One of your responsibilities as an EMS supervisor is to review electronic patient care reports at the end of each shift. It is often rather mundane, but reading many narratives can occasionally be an entertaining task. You are satisfied that compliance is high with items such as performing 12 leads, monitoring end-tidal carbon dioxide, and administering aspirin to suspected cardiac chest pain patients. When later reviewing monthly statistics, however, you notice a trend. It appears that several patients who were later diagnosed with acute coronary syndrome (ACS) had not received aspirin.
You speak with the EMS chief and find out that this trend occurs to some extent on all shifts and requires further investigation. A widespread problem is systemic and requires action. A simple but overlooked fact is discovered; your guidelines address care for chest pain but do not mention ACS with an atypical presentation that is often experienced by elderly, female and diabetic patients. Compliance with existing guidelines is good but improvement is needed.
The subworld of EMS has engaged in some form of quality assurance (QA) for decades. While early methods may have been less formal or structured, most agencies of the last half-century employed some sort of “chart review” to help ensure that providers were performing and recording in an appropriate manner. Over time, this evolved into a more formalized process, especially as advanced life support care proliferated. There became a need for a medical director to ensure that the care given under their license was properly delivered. In short, QA is used to verify compliance with existing standards of the agency and profession.
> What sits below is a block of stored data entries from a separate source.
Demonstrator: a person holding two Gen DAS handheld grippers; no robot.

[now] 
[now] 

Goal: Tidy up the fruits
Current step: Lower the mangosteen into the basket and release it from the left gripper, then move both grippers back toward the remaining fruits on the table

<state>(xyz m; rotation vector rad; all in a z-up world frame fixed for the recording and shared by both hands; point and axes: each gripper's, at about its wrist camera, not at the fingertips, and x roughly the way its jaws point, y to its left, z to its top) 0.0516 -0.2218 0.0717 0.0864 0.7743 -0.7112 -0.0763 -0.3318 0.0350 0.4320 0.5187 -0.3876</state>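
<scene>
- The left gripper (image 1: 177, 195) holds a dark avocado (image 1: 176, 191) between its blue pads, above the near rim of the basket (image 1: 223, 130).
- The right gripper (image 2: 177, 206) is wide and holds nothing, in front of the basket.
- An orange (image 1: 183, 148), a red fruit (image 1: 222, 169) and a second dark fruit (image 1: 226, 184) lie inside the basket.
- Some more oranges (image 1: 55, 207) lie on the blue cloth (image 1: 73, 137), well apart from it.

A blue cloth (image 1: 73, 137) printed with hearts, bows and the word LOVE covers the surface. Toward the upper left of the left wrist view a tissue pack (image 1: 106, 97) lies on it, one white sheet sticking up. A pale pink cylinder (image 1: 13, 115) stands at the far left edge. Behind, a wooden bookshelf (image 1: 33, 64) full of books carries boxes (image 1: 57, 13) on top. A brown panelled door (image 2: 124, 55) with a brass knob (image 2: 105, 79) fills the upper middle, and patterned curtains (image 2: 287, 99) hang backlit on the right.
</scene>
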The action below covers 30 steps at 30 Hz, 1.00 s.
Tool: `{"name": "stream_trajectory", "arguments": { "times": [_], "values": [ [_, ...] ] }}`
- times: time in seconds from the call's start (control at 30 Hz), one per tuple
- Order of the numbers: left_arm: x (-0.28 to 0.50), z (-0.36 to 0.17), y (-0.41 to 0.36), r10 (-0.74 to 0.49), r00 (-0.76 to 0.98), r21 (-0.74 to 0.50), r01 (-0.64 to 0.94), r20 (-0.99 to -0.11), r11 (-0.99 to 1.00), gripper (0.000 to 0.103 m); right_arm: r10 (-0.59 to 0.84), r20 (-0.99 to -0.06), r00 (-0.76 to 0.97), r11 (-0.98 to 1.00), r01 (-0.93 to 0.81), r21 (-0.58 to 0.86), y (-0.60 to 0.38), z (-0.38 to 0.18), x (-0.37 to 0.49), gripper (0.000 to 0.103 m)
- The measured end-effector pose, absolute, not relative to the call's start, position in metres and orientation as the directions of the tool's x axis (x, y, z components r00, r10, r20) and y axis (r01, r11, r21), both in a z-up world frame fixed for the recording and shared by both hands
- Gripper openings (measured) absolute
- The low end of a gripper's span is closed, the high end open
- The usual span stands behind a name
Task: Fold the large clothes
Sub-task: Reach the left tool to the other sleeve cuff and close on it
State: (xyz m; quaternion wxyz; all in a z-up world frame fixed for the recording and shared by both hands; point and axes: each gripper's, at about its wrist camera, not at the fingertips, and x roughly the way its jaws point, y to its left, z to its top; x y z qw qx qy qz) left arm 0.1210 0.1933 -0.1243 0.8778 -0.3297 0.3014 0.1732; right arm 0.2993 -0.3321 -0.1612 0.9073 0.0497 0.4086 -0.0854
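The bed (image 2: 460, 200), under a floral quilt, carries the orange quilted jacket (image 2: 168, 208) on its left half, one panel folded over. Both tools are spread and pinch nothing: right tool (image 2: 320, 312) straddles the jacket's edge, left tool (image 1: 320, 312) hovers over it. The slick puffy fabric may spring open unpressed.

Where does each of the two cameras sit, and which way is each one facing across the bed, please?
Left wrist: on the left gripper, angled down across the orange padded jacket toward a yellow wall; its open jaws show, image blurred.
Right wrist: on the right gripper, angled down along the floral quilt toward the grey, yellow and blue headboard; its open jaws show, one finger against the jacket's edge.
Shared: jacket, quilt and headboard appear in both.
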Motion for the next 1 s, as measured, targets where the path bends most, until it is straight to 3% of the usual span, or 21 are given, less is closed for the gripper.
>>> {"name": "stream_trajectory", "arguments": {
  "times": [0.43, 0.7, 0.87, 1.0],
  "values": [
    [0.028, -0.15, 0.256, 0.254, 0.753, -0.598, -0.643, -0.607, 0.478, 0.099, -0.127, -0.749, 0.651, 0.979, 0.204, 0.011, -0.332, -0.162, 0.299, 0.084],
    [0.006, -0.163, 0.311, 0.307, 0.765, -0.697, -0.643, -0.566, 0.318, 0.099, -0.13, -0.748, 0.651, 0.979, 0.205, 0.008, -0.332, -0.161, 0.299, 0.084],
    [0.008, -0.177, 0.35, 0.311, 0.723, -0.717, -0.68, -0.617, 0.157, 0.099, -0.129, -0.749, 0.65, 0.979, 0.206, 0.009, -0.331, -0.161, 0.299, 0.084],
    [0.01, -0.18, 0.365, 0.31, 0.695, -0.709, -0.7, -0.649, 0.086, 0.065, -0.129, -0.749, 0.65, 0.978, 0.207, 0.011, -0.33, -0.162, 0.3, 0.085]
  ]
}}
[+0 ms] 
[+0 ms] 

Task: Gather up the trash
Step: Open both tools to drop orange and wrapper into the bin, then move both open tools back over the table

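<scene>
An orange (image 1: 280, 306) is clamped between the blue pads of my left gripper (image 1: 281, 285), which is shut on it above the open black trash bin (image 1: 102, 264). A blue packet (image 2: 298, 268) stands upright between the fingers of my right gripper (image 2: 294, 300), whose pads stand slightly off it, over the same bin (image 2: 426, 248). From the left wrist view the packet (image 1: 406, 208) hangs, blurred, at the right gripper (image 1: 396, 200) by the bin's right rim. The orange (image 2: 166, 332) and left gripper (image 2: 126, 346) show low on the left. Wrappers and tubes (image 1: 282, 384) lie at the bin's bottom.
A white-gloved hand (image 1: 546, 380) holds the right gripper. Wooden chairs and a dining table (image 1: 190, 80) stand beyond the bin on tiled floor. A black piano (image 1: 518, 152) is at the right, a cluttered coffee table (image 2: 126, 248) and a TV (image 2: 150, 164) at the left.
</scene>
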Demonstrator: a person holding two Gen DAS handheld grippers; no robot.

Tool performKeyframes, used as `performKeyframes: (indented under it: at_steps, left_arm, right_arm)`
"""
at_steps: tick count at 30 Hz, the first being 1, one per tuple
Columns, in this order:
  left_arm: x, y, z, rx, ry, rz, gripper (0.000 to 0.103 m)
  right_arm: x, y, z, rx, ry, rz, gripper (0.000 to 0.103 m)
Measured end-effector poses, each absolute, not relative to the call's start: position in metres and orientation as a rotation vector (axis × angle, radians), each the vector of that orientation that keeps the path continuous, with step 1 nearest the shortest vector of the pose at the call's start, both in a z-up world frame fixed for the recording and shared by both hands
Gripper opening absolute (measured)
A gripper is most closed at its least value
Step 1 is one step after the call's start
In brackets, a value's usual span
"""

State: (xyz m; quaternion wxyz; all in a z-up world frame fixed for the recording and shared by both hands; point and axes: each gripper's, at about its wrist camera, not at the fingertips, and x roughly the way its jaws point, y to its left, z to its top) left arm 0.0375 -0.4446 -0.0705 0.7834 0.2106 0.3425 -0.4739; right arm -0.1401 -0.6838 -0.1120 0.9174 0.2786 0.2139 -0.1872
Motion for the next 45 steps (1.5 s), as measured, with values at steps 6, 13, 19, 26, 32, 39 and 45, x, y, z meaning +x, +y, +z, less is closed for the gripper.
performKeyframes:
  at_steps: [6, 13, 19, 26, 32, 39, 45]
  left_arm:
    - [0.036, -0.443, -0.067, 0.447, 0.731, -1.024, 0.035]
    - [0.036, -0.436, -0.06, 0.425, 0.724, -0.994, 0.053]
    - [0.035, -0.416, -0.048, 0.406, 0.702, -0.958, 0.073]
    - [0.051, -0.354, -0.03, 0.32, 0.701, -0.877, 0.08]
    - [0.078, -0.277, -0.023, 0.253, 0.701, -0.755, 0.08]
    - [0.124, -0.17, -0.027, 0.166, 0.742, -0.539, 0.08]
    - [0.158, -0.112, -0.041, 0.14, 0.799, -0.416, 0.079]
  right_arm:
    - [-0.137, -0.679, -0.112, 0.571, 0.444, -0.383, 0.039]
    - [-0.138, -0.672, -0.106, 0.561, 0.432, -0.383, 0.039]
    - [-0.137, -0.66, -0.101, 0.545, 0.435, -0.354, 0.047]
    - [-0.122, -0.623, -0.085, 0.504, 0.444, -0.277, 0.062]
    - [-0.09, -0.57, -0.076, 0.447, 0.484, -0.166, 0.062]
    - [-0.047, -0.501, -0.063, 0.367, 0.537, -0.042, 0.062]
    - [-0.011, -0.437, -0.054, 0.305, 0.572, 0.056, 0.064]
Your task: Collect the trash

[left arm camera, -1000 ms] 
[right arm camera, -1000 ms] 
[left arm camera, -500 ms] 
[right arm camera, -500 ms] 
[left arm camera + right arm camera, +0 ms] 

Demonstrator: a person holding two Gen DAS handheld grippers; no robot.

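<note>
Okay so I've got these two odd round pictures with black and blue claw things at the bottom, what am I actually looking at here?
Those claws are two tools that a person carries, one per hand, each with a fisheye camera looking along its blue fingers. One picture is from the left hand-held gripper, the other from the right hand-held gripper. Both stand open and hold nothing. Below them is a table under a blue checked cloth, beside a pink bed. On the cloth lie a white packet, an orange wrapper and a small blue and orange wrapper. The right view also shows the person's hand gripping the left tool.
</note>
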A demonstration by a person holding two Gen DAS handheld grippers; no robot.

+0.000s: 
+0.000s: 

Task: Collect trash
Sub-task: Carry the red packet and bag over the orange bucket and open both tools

As our profession became increasingly more sophisticated, and more treatment modalities developed, that basic need grew into a desire for improvement. Quality improvement (QI) refers to the process that is used to make things better. If QA was our only goal, progress would be limited. For most agencies, this process is actually used on a continuous basis (CQI). It is important to do this with an eye on the future.
At one time, I was performing both the QI and EMS training functions for an agency. This was a perfect match of responsibilities that should ideally work together in any agency. Many times, a department will decide on a training schedule based on what has not been done for a while or what somebody thought might be appropriate at the time. While some of the basics, such as BLS and advanced airway care, should be repeated on a regular basis, other topics should ideally be identified based on need. While individual reports, or at least some portion of them, are often reviewed, there should be a mechanism for noting overall trends of care, both positive and negative.
Reviews may identify individual problems that should be narrowed as to their origin. At times, QA might identify one provider who missed the mark. Identification of whether the problem was deliberate or unintentional points to the required remediation. A blatant deviation error might require discipline while an unintentional one may be resolved through counseling. There is also a larger opportunity to identify an area that needs training or retraining.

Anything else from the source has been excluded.